All of the data is to be printed again exactly as it appears.
---------- Material provided
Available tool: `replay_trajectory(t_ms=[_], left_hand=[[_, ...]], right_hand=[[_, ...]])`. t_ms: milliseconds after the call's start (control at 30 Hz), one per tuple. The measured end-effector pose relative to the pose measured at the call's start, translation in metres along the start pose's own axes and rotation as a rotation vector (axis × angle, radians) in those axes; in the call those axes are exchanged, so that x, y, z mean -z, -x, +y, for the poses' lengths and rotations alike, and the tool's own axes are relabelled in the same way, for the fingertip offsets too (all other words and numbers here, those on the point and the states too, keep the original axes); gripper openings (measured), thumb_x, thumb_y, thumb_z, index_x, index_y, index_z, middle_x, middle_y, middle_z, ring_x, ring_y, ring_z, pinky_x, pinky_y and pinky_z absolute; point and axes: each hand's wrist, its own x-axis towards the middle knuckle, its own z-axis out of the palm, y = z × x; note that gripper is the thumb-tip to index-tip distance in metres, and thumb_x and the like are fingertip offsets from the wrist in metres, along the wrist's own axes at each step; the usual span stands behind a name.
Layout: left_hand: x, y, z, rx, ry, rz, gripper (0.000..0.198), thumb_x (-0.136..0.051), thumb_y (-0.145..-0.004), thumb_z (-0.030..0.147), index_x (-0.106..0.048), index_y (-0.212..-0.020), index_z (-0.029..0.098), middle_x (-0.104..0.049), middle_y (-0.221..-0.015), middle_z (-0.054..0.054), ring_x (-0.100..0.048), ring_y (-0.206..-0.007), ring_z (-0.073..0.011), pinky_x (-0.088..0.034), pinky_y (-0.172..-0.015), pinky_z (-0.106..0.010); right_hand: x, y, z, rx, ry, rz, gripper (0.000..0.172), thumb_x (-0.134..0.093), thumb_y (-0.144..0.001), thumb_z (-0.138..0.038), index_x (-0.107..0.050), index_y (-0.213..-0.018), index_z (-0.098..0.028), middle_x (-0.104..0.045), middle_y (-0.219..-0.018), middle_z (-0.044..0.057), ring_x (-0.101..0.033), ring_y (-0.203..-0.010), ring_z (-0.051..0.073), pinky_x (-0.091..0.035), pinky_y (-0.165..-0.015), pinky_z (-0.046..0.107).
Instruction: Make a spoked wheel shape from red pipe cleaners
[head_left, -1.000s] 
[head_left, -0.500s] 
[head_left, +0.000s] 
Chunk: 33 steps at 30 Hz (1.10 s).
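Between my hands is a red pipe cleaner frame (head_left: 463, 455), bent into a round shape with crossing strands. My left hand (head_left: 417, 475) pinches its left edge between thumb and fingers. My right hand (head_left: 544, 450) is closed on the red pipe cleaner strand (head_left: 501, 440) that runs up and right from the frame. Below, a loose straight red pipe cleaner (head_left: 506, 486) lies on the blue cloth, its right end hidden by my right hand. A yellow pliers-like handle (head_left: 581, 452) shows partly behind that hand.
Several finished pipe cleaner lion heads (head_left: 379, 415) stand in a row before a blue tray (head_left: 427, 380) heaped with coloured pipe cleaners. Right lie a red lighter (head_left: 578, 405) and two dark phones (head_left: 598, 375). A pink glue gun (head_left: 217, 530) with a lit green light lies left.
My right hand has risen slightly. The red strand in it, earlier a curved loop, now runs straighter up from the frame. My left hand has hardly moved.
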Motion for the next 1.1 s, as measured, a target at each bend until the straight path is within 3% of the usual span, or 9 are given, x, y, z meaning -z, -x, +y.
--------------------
◆ Exercise output:
Available tool: `replay_trajectory(t_ms=[_], left_hand=[[_, ...]], right_hand=[[_, ...]])`. t_ms: milliseconds after the call's start (control at 30 Hz), one per tuple. The measured end-effector pose relative to the pose measured at the call's start, translation in metres along the start pose's own axes and rotation as a rotation vector (axis × angle, radians) in those axes; in the call those axes are exchanged, so that x, y, z mean -z, -x, +y, for the poses' lengths and rotations alike, and the tool's own axes are relabelled in the same way, for the fingertip offsets too (all other words and numbers here, those on the point and the states too, keep the original axes); gripper openings (measured), thumb_x, thumb_y, thumb_z, index_x, index_y, index_z, middle_x, middle_y, middle_z, ring_x, ring_y, ring_z, pinky_x, pinky_y and pinky_z absolute; point and axes: each hand's wrist, its own x-axis towards the middle knuckle, its own z-axis out of the palm, y = z × x; note that gripper is the thumb-tip to index-tip distance in metres, and thumb_x and the like are fingertip offsets from the wrist in metres, along the wrist's own axes at each step; the usual span stands behind a name.
Layout: left_hand: x, y, z, rx, ry, rz, gripper (0.000..0.198), thumb_x (-0.136..0.051), thumb_y (-0.145..-0.004), thumb_z (-0.030..0.147), index_x (-0.106..0.048), index_y (-0.212..-0.020), index_z (-0.029..0.098), middle_x (-0.104..0.049), middle_y (-0.221..-0.015), middle_z (-0.054..0.054), ring_x (-0.100..0.048), ring_y (-0.206..-0.007), ring_z (-0.073..0.011), pinky_x (-0.088..0.034), pinky_y (-0.172..-0.015), pinky_z (-0.106..0.010); right_hand: x, y, z, rx, ry, rz, gripper (0.000..0.172), thumb_x (-0.134..0.093), thumb_y (-0.144..0.001), thumb_z (-0.138..0.038), index_x (-0.107..0.050), index_y (-0.213..-0.018), index_z (-0.098..0.028), middle_x (-0.104..0.045), middle_y (-0.219..-0.018), middle_z (-0.044..0.057), ring_x (-0.101..0.033), ring_y (-0.203..-0.010), ring_z (-0.051..0.073), pinky_x (-0.091..0.035), pinky_y (-0.165..-0.015), pinky_z (-0.046..0.107).
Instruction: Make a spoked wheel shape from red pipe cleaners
[head_left, -1.000s] 
[head_left, -0.500s] 
[head_left, +0.000s] 
Chunk: 33 steps at 30 Hz (1.10 s).
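Between my hands is a red pipe cleaner frame (head_left: 463, 455), bent into a round shape with crossing strands. My left hand (head_left: 417, 475) pinches its left edge between thumb and fingers. My right hand (head_left: 544, 450) is closed on the red pipe cleaner strand (head_left: 501, 440) that runs up and right from the frame. Below, a loose straight red pipe cleaner (head_left: 506, 486) lies on the blue cloth, its right end hidden by my right hand. A yellow pliers-like handle (head_left: 581, 452) shows partly behind that hand.
Several finished pipe cleaner lion heads (head_left: 379, 415) stand in a row before a blue tray (head_left: 427, 380) heaped with coloured pipe cleaners. Right lie a red lighter (head_left: 578, 405) and two dark phones (head_left: 598, 375). A pink glue gun (head_left: 217, 530) with a lit green light lies left.
My right hand has risen slightly. The red strand in it, earlier a curved loop, now runs straighter up from the frame. My left hand has hardly moved.
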Motion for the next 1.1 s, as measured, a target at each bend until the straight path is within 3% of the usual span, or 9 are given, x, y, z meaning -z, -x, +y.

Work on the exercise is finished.